---------- DATA SHOWN ----------

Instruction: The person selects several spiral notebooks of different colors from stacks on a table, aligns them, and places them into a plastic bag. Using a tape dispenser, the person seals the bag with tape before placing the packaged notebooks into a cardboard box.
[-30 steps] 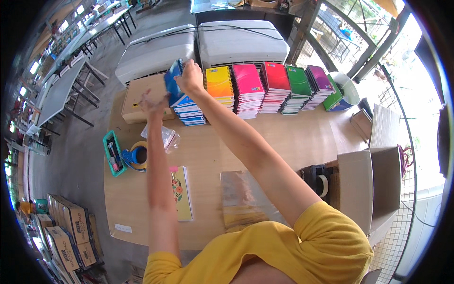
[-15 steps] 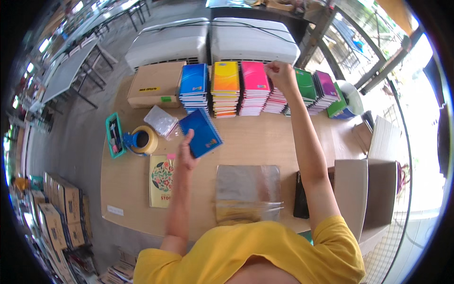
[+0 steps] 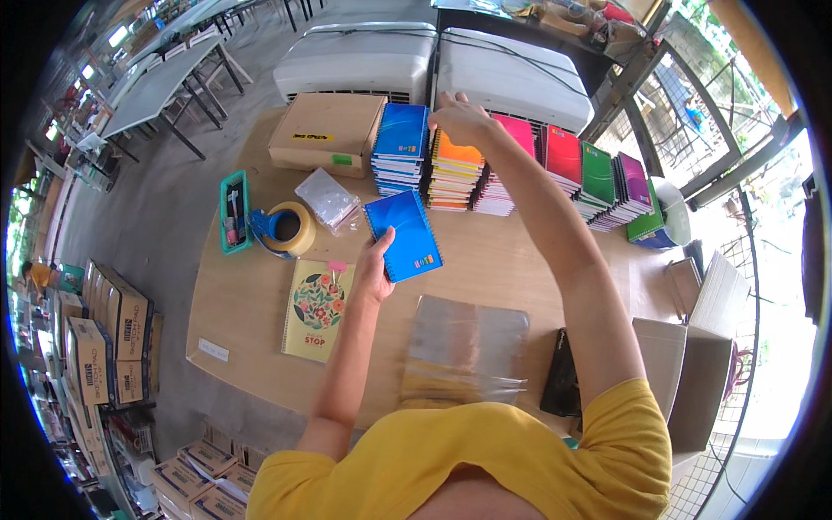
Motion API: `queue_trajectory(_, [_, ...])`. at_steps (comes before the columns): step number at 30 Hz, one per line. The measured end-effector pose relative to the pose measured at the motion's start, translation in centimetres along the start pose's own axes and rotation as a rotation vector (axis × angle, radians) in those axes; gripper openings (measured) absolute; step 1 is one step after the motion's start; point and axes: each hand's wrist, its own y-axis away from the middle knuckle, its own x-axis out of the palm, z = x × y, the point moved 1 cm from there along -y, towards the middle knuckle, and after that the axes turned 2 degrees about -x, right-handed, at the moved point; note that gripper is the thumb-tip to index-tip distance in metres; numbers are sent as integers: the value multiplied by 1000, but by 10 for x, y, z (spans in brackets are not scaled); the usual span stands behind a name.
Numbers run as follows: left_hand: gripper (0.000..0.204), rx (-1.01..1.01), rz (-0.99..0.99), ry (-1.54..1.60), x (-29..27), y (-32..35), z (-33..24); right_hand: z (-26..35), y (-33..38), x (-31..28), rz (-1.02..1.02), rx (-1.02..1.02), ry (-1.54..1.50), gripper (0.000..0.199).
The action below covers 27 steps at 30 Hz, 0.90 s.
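My left hand [image 3: 374,270] holds a blue spiral notebook [image 3: 405,234] by its lower left corner, above the wooden table [image 3: 251,303]. My right hand [image 3: 459,117] reaches to the far side and rests on top of the orange notebook stack [image 3: 452,173]. That stack stands in a row with a blue stack [image 3: 399,147], a pink stack [image 3: 511,165], a red stack [image 3: 563,160] and green and purple stacks [image 3: 611,186]. A pile of clear plastic sleeves [image 3: 464,347] lies in front of me.
A yellow flowered notebook [image 3: 317,309], a tape roll [image 3: 290,228], a teal tray [image 3: 232,212] and a clear bag [image 3: 328,199] lie at the left. A cardboard box [image 3: 328,134] stands at the far left, an open carton [image 3: 693,381] at the right, a black pouch [image 3: 563,381] nearby.
My right hand moved left from the red and pink stacks to the orange stack. My left hand still holds the blue notebook, now slightly nearer the table's middle.
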Motion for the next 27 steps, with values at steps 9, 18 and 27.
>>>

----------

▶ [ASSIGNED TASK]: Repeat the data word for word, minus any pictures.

▶ [EXERCISE ANSWER]:
Instruction: The person selects several spiral notebooks of different colors from stacks on a table, aligns them, and places them into a plastic bag. Using a tape dispenser, the person seals the bag with tape before placing the packaged notebooks into a cardboard box.
[-30 steps] 
[-15 steps] 
[+0 steps] 
Motion API: `queue_trajectory(_, [_, ...])`. at_steps (comes before the columns): step number at 30 Hz, one per line. The measured end-effector pose relative to the pose measured at the motion's start, translation in centimetres along the start pose's own axes and rotation as a rotation vector (axis × angle, radians) in those axes; gripper openings (measured) absolute; step 1 is one step after the motion's start; point and axes: each hand's wrist, its own y-axis away from the middle knuckle, its own x-axis out of the palm, z = x × y, the point moved 1 cm from there along -y, towards the middle knuckle, and after that the axes turned 2 degrees about -x, right-handed, at the moved point; note that gripper is the thumb-tip to index-tip distance in metres; numbers are sent as integers: the value multiplied by 1000, but by 10 for x, y, z (spans in brackets are not scaled); the usual span stands behind a name.
Numbers run as follows: left_hand: gripper (0.000..0.204), rx (-1.01..1.01), rz (-0.99..0.99), ry (-1.54..1.60), x (-29..27), y (-32..35), z (-33..24); right_hand: z (-26..35), y (-33..38), x (-31..28), rz (-1.02..1.02), rx (-1.02..1.02), ry (-1.54..1.50), gripper (0.000..0.199).
The action below covers 27 steps at 30 Hz, 0.90 s.
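My left hand [image 3: 374,270] holds a blue spiral notebook [image 3: 405,234] by its lower left corner, above the wooden table [image 3: 251,303]. My right hand [image 3: 459,117] reaches to the far side and rests on top of the orange notebook stack [image 3: 452,173]. That stack stands in a row with a blue stack [image 3: 399,147], a pink stack [image 3: 511,165], a red stack [image 3: 563,160] and green and purple stacks [image 3: 611,186]. A pile of clear plastic sleeves [image 3: 464,347] lies in front of me.
A yellow flowered notebook [image 3: 317,309], a tape roll [image 3: 290,228], a teal tray [image 3: 232,212] and a clear bag [image 3: 328,199] lie at the left. A cardboard box [image 3: 328,134] stands at the far left, an open carton [image 3: 693,381] at the right, a black pouch [image 3: 563,381] nearby.
My right hand moved left from the red and pink stacks to the orange stack. My left hand still holds the blue notebook, now slightly nearer the table's middle.
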Motion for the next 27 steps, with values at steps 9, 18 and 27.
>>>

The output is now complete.